Shaky Shivers relies heavily on Markham and VyVy Nguyen since they command most screen time. Settings are a pick between their Friendly Freeze workplace, an abandoned summer camp cabin where Karen tries to aid Luci, or the station wagon where they start the night. Markham and Nguyen bubble charisma as besties who react hilariously to Luci's newfound identity as a werewolf. They're peppy, sassy, and compassionately quirky as Karen attempts a makeshift blood transfusion, or they mistakenly read incorrect spells from a notebook filled with curse activations. That's why they gleefully have to escape a zombie or share their own An American Werewolf In London moment when reanimating a corpse to pump for information (Jimmy Bellinger).
Screenwriters Andrew McAllister and Aaron Strongoni aren't rewriting history with Shaky Shivers. Karen and Luci encounter lycanthropy and zombieism at face value, and their character arcs as "slackers" still waiting for their big break have been tackled to death. What Kang does well is embrace simplicity and focus on the warmth present between Luci and Karen, taking the macabre — gunshot executions, brain-hungry undead, doodled Necronomicon knockoffs — and bathing it all in a bright sunshiny cuteness. As Luci herds a shambling zombie, she does so while twirling around like a gymnast, having fun with the otherwise dreadful scenario.

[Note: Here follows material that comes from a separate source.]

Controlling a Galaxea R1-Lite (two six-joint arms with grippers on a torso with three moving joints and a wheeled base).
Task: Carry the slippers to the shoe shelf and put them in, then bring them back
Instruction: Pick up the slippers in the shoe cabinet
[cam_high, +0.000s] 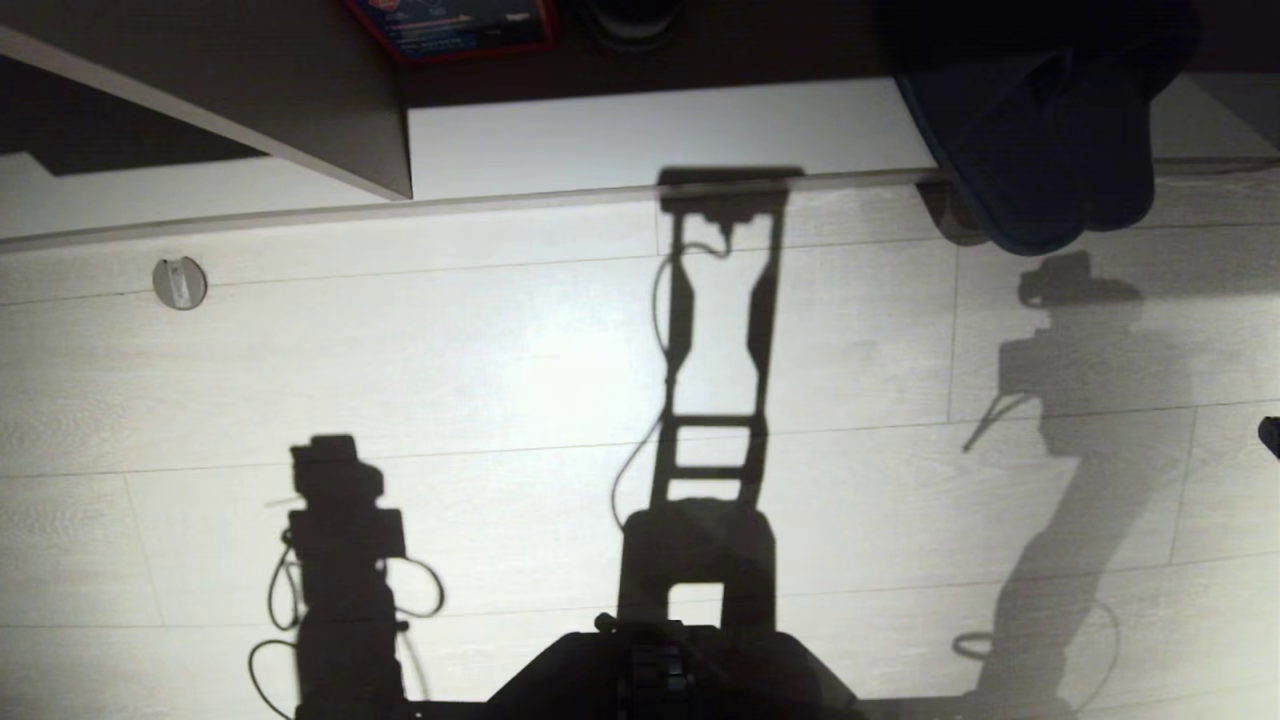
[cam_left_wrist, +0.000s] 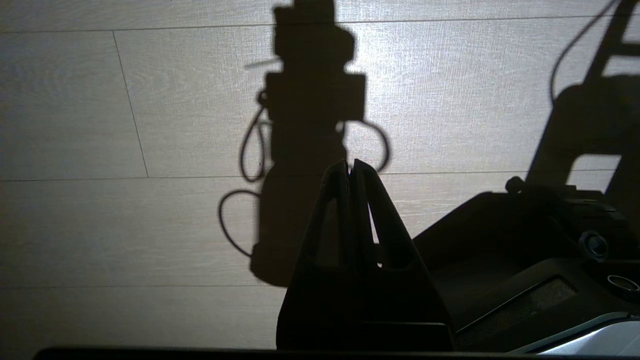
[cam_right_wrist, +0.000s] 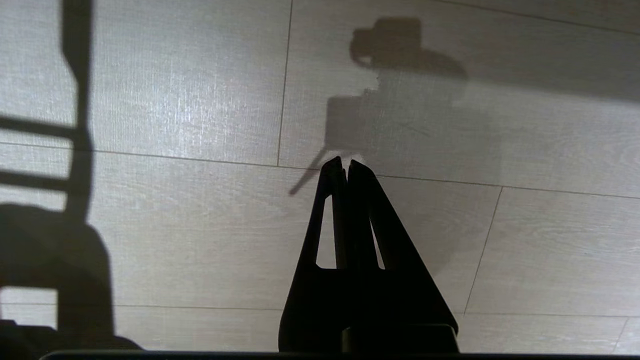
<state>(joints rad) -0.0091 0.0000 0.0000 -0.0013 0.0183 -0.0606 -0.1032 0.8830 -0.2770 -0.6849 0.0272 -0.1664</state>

Karen's giddiness and curiosity about Luci's werewolf hazard are equally endearing, producing too many smiles.
Shaky Shivers saves its budget for a few practical effects versus spending elsewhere and committing a cardinal indie werewolf sin: the CGI transformation. Luci's morph into a hairy monster mongrel is allowed to shine as muscles rip through parachute sweats — the same goes for gnarly zombie costumes that fill mouths with jagged teeth like a Sarlacc. Shaky Shivers isn't extensively gore-heavy or action-oriented, but what's there is mostly done with makeup and prosthetics outside the film's telepathic "force push" attacks during finale standoffs. Nevertheless, Kang displays knowledge of precisely what horror fans desire when they hear the words "werewolf" or "zombie" and never tries to cheat past make-or-break sequences. Even if some of the practical props are hilarious, like a gigantic milkshake that looks like it belongs in a children's ice cream shop playset.
All that said, Shaky Shivers has a ceiling based on what Kang and company can execute given obvious production limitations. There's a generic blueprint that performers and cheerful signatures elevate, but the script's childish silliness, paired with a lack of narrative ambition, becomes the film's own worst enemy in spots. Not to say anything is torpedoed, but genre fans hungry for something feistier or more boundary-pushing might be underwhelmed. The sleepover demographic is strong here, especially for girls who don't get the type of horror representation Shaky Shivers savors — that's both a positive and negative.
Still, Shaky Shivers delivers comedic chills and howls with infectious laughter that becomes the ultimate trademark of Sung Kang's first fright flick. A tender moral fable about finding "good" in "weird" amongst other reaffirming messages is underneath all the snarls, screams, and blood. Brooke Markham and VyVy Nguyen find no shortage of adorable chemistry in the most obscene moments, all before one of the year's hands-down oddest and hypnotic cameos worth admission. What an unexpected cherry on top of this saccharine genre sundae, sure to plaster a smile on your face from the sugar high alone.